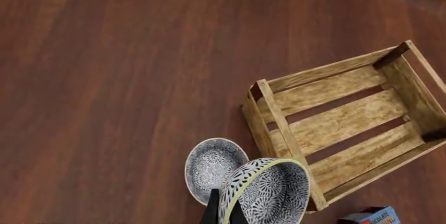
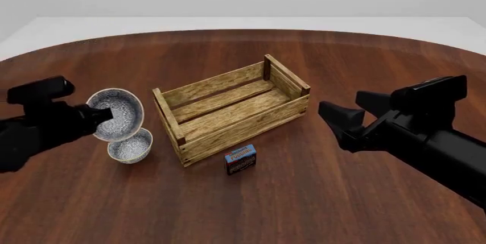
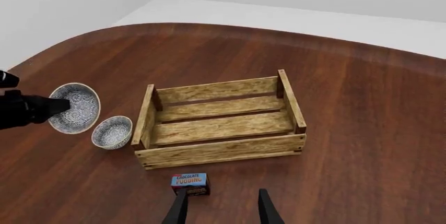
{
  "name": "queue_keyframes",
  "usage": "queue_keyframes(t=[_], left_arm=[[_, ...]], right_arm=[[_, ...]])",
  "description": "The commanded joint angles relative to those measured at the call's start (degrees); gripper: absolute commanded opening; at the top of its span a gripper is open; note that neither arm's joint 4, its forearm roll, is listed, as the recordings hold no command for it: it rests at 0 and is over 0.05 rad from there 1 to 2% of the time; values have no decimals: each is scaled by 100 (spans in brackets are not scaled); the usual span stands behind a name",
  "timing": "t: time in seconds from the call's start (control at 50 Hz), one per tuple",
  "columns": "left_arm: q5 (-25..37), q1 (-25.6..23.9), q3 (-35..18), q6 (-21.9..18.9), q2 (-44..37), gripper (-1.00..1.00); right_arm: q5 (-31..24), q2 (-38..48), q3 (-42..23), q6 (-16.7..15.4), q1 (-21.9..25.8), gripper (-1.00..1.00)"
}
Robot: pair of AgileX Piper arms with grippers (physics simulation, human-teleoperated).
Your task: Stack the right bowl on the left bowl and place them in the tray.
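My left gripper (image 2: pixel 102 120) is shut on the rim of one speckled blue-grey bowl (image 2: pixel 118 113), holding it tilted on edge in the air. Its twin bowl (image 2: pixel 131 146) rests upright on the table just below and slightly right of it; which bowl is the right one and which the left I cannot tell. In the left wrist view the held bowl (image 1: pixel 268 192) hangs beside the resting bowl (image 1: pixel 212 166). The tray, a light-wood slatted crate (image 2: pixel 235 124), stands right of both bowls with nothing inside. My right gripper (image 3: pixel 221 208) hovers open near the crate's right side.
A small blue-and-red chocolate pudding carton (image 2: pixel 241 160) stands on the dark wood table in front of the crate, close under my right gripper in its wrist view (image 3: pixel 190 182). The table's curved far edge (image 2: pixel 243 30) runs behind the crate.
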State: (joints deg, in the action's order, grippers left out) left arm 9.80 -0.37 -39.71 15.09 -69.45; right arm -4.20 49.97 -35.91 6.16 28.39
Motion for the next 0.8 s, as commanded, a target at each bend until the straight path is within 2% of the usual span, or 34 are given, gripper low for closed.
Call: queue_keyframes(t=[0.02, 0.52, 0.8], left_arm=[[-224, -258, -78, 42, -725, -100], [-917, -91, 3, 105, -1809, -100], [-1118, -99, 99, 202, -2045, -100]], right_arm=[[-6, -1, -10, 10, -1, 100], [-6, -1, -10, 8, -1, 100], [-6, 0, -10, 11, -1, 100]])
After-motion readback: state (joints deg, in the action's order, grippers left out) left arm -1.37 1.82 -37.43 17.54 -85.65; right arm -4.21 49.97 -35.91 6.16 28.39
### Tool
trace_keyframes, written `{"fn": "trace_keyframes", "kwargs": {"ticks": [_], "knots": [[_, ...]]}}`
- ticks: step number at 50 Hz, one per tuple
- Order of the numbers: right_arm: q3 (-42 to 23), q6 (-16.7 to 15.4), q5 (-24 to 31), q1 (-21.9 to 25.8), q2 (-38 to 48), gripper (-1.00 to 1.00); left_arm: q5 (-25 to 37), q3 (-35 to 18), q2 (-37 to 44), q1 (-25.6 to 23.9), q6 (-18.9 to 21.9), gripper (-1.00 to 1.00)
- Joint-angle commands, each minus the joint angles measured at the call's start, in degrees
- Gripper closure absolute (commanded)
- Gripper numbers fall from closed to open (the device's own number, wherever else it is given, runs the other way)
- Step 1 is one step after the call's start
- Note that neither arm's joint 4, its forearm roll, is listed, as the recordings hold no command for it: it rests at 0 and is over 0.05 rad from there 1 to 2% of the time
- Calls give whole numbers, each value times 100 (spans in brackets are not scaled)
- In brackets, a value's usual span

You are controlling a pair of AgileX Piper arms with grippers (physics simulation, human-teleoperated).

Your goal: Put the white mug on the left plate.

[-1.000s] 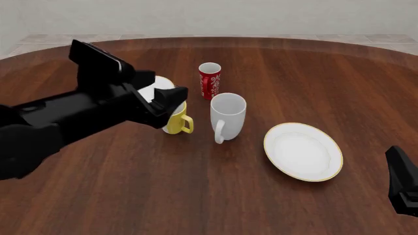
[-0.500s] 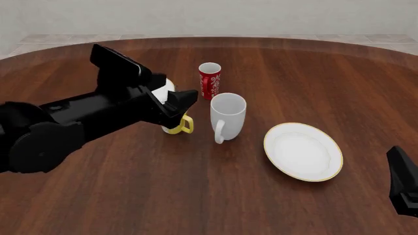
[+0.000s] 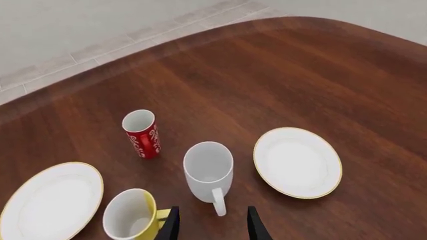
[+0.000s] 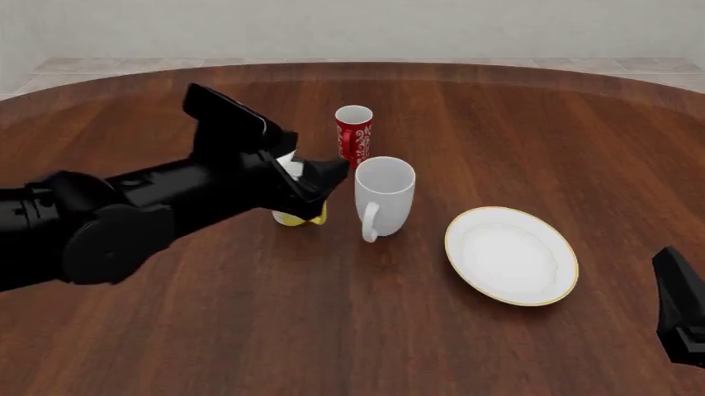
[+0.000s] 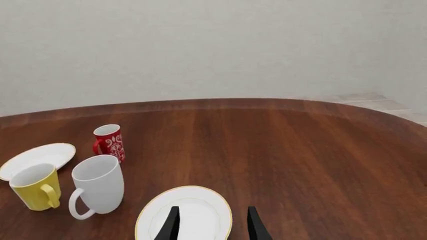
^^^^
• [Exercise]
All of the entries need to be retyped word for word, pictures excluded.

• [Reply]
{
  "name": "queue_keyframes",
  "usage": "queue_keyframes(t=[_], left_arm=[[_, ...]], right_arm=[[_, ...]])",
  "description": "The commanded joint angles relative to those measured at the call's start (degrees); gripper: absolute commanded opening; at the top of its span a gripper is open; note that neither arm's joint 4, its forearm roll, is listed, as the recordings hold no command for it: it rests at 0 and is over 0.05 rad from there 1 to 2% of the time; values have no decimals: each is scaled by 100 (spans in brackets are not scaled); the usual span stands behind a name",
  "timing": "t: time in seconds from the call's start (control at 50 Hz), one per tuple",
  "columns": "left_arm: q5 (-25..37), q1 (-25.6..23.9), q3 (-35..18), q6 (-21.9..18.9), q2 (-44..37), gripper (-1.00..1.00); right_arm: q5 (-31..24), q2 (-38..48), q3 (-42..23), q6 (-16.7..15.4), q1 (-21.9..25.8), gripper (-1.00..1.00)"
}
Robot: pair of AgileX Piper arms with grippers (physics simulation, human-teleoperated).
Your task: Stack the right bowl on the left bowl and place them in the tray.
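My left gripper (image 2: pixel 102 120) is shut on the rim of one speckled blue-grey bowl (image 2: pixel 118 113), holding it tilted on edge in the air. Its twin bowl (image 2: pixel 131 146) rests upright on the table just below and slightly right of it; which bowl is the right one and which the left I cannot tell. In the left wrist view the held bowl (image 1: pixel 268 192) hangs beside the resting bowl (image 1: pixel 212 166). The tray, a light-wood slatted crate (image 2: pixel 235 124), stands right of both bowls with nothing inside. My right gripper (image 3: pixel 221 208) hovers open near the crate's right side.
A small blue-and-red chocolate pudding carton (image 2: pixel 241 160) stands on the dark wood table in front of the crate, close under my right gripper in its wrist view (image 3: pixel 190 182). The table's curved far edge (image 2: pixel 243 30) runs behind the crate.
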State: (joints deg, in the action's order, grippers left out) left arm 9.80 -0.37 -39.71 15.09 -69.45; right arm -4.20 49.97 -35.91 6.16 28.39
Motion for the next 0.8 s, as commanded, a target at each bend until the straight path is within 2% of the usual span, or 34 are given, gripper low for closed.
Call: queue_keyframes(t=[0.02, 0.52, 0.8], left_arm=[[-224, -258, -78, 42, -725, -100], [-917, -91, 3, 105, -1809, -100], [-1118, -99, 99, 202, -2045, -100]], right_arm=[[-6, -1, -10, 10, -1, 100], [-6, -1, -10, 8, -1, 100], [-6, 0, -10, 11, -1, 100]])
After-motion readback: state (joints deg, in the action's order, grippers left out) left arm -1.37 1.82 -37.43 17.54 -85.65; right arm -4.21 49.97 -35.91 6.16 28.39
### Tool
trace_keyframes, written `{"fn": "trace_keyframes", "kwargs": {"ticks": [_], "knots": [[_, ...]]}}`
- ticks: step number at 50 Hz, one per tuple
- Order of the numbers: right_arm: q3 (-42 to 23), q6 (-16.7 to 15.4), q5 (-24 to 31), q1 (-21.9 to 25.8), q2 (-38 to 48), gripper (-1.00 to 1.00); left_arm: q5 (-25 to 37), q3 (-35 to 18), q2 (-37 to 44), q1 (-25.6 to 23.9), q6 (-18.9 to 21.9), gripper (-1.00 to 1.00)
- Joint-angle commands, each minus the joint angles measured at the call's start, in degrees
- Gripper closure absolute (commanded)
- Gripper numbers fall from closed to open (the device's own number, wherever else it is given, runs the other way)
- Step 1 is one step after the call's start
- Note that neither arm's joint 4, its forearm roll, is listed, as the recordings hold no command for it: it rests at 0 and is over 0.05 rad from there 1 to 2% of the time
- Calls give whole numbers, each value times 100 (spans in brackets are not scaled)
- In brackets, a value's usual span

You are controlling a pair of AgileX Piper arms with grippers (physics simulation, human-teleoperated).

Your goal: Put the white mug on the left plate.

[-1.000s] 
[-0.500s] 
[+0.000s] 
[+0.000s] 
[+0.000s] 

The answer given here is complete.